Greg Wyshynski is the Features Editor for SportsFan Magazine in Washington, DC, and the Senior Sports Editor for The Connection Newspapers of Northern Virginia. His book "Glow Pucks and 10-Cent Beer: The 101 Worst Ideas in Sports History" will be published in spring 2006. His columns appear every Saturday on Sports Central. You can e-mail Greg at [email protected].
January 29, 2006
Dave Martin:
I like it. I am an occasionally rabid Steelers fan who also heard some chuckleheads on ESPN Radio (or was it local sports radio, I forget) suggesting that Cowher’s trip to Canton was spoke by oracles.
And I wondered, on what would they base such irresponsible analysis? Failing to prepare a team for lesser talented teams such San Diego (94), Indianapolis (95), Patriots (01)? Sticking by Kordell about three seasons longer (despite one of those seasons being truly good, almost very good) than any rational coach would?
Should the ‘05 Steelers go out one week from today and lose the Super Bowl to the Seahawks (whose mantra “lack of respect” may be deserved, but I think that lack of respect should be proven by facts next Sunday), I will, as I did in ‘01, ‘02, ‘03 ‘04 and once or twice in ‘05, start calling for Cowher’s head again.
January 30, 2006
Greg Wyshynski:
Thanks for the kind words. I do want to point out a correction, thanks to dozens of e-mails sitting in my inbox on Monday morning. Hank Stram did indeed win the Super Bowl, and it was an oversight on my part during some hasty research. Apologies.
January 30, 2006
Mark Barnes:
Greg, Cowher’s regular season winning percentage is actually better than 630, which is remarkable in 14 seasons in the NFL, which does everything possible to encourage parity. That ownership has believed in him for 14 years coupled with this percentage is worth, I believe, a Hall induction.

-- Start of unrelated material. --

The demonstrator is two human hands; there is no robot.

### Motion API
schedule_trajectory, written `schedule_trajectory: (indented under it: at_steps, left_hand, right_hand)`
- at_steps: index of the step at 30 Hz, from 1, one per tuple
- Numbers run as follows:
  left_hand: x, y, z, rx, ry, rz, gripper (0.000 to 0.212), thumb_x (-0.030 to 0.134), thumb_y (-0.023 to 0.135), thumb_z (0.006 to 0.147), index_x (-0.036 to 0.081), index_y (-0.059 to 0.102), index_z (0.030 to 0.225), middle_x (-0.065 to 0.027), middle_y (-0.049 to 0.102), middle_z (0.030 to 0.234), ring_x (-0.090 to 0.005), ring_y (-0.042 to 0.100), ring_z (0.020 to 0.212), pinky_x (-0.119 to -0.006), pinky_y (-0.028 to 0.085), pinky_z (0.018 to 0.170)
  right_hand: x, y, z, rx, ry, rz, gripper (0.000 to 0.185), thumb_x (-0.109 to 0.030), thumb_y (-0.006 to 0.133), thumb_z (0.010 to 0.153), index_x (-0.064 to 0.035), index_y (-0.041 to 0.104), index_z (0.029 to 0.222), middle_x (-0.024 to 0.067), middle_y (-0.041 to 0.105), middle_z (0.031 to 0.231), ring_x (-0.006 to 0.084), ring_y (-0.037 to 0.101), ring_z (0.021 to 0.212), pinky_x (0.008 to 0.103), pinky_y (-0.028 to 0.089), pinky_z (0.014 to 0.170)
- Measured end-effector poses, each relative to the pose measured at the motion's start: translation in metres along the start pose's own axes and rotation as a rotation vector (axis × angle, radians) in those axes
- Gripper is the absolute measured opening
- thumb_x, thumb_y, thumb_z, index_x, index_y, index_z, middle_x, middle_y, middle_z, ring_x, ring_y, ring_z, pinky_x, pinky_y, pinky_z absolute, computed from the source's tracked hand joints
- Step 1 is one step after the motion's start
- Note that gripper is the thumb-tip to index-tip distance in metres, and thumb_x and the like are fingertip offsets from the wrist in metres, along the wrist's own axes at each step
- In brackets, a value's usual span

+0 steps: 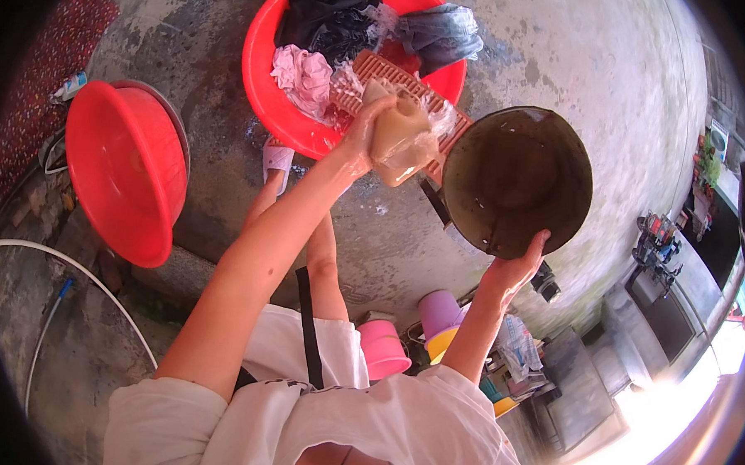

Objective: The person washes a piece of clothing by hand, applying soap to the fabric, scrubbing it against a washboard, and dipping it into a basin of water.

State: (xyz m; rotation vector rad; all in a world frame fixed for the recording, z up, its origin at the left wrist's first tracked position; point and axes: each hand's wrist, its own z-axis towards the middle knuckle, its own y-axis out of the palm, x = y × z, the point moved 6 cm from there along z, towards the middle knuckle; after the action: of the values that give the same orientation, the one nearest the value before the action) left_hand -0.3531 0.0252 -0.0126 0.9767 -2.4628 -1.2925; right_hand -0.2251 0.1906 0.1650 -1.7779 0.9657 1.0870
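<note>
My left hand (pixel 368 130) is closed around a wet, tan, blocky thing (pixel 400 144); whether it is soap or a plastic scoop I cannot tell. It is over an orange-brown ribbed washboard (pixel 381 73), which lies slanting across the rim of a large red plastic tub (pixel 257 82). Suds, a pink cloth (pixel 303 79), dark cloth (pixel 333 38) and blue-grey denim (pixel 442 33) are in the tub, the denim hanging over its rim. My right hand (pixel 520 263) grips the near rim of a round, dark basin (pixel 520 176), tilted so its inside shows, right of the washboard.
Left, a second red basin (pixel 120 175) leans on its side, near a white bottle (pixel 70 87). A white hose (pixel 87 270) curves over the ground. Pink (pixel 384 347) and purple (pixel 439 310) buckets stand close to my body. Wet concrete ground (pixel 218 114) surrounds the tub.
</note>
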Motion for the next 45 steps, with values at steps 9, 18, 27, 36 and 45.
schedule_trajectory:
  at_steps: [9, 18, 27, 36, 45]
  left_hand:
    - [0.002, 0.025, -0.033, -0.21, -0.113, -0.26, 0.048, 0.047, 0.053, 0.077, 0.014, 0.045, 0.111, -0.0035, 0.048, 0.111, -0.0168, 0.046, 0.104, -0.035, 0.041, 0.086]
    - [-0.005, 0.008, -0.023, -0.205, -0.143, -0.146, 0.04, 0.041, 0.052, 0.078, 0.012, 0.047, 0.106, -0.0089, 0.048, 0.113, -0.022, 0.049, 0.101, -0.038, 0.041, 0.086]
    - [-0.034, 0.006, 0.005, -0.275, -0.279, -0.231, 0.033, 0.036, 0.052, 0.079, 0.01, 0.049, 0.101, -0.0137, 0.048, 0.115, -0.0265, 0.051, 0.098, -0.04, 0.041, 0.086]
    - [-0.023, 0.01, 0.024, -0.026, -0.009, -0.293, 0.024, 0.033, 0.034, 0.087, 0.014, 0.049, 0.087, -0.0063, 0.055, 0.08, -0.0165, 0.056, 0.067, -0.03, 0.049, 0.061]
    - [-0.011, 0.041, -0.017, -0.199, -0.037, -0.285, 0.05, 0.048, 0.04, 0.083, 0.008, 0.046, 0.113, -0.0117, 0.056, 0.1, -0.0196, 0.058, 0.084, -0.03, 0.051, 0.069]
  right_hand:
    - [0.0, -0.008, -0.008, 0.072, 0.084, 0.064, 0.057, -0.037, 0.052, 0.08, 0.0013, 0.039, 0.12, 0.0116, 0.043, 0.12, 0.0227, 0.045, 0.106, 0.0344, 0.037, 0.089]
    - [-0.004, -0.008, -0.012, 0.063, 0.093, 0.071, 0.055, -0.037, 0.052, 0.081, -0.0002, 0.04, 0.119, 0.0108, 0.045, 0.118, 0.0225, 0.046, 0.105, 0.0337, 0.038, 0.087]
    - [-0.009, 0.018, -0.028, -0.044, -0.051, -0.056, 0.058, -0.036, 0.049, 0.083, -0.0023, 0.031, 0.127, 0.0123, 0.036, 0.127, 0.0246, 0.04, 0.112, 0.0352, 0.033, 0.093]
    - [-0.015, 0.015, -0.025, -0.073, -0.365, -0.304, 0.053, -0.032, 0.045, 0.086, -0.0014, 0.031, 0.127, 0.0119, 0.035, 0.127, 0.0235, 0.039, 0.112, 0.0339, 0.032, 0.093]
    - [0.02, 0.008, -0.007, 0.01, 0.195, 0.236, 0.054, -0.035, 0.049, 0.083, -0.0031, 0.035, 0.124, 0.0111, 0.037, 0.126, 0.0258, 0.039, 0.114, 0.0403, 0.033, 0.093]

I don’t think the argument matters, though, as the Steelers will beat Seattle in the Bowl.
However, I don’t believe coaches should be judged on Super Bowls. There are simply too many good ones who don’t win, because of the many factors involved, such as free agency, small markets, and bad GMs.
By the way, I also think Salisbury is an awesome commentator.
For my shamless self-promotion, my novel, The League, is also available at Amazon.
January 30, 2006
Dave Martin:
Damn. I don’t have a book to hock. I have one mostly written, but it has pretty much nothing to do with football.
Oh well.
January 30, 2006
Greg Wyshynski:
“However, I don’t believe coaches should be judged on Super Bowls. There are simply too many good ones who don’t win, because of the many factors involved, such as free agency, small markets, and bad GMs.”
I think there’s a difference between judging the quality of a coach and ranking him among the elite coaches of his day. By any measure, Andy Reid is one of the most successful coaches in the NFL. But not having won the big game, despite obvious talent on both sides of the football, prevents him from joining the ranks of the Parcells, etc. And yeah, you could point to the fact that the team never got that running back or that second wide out or that game-changing defensive stopper in the middle. But the fact remains that despite all of that success, winning it all is still going to determine the good and the great. Thanks for reading…and, oh, Dave: just because your book has nothing to do with football doesn’t mean you can’t whore it like Mark and I did.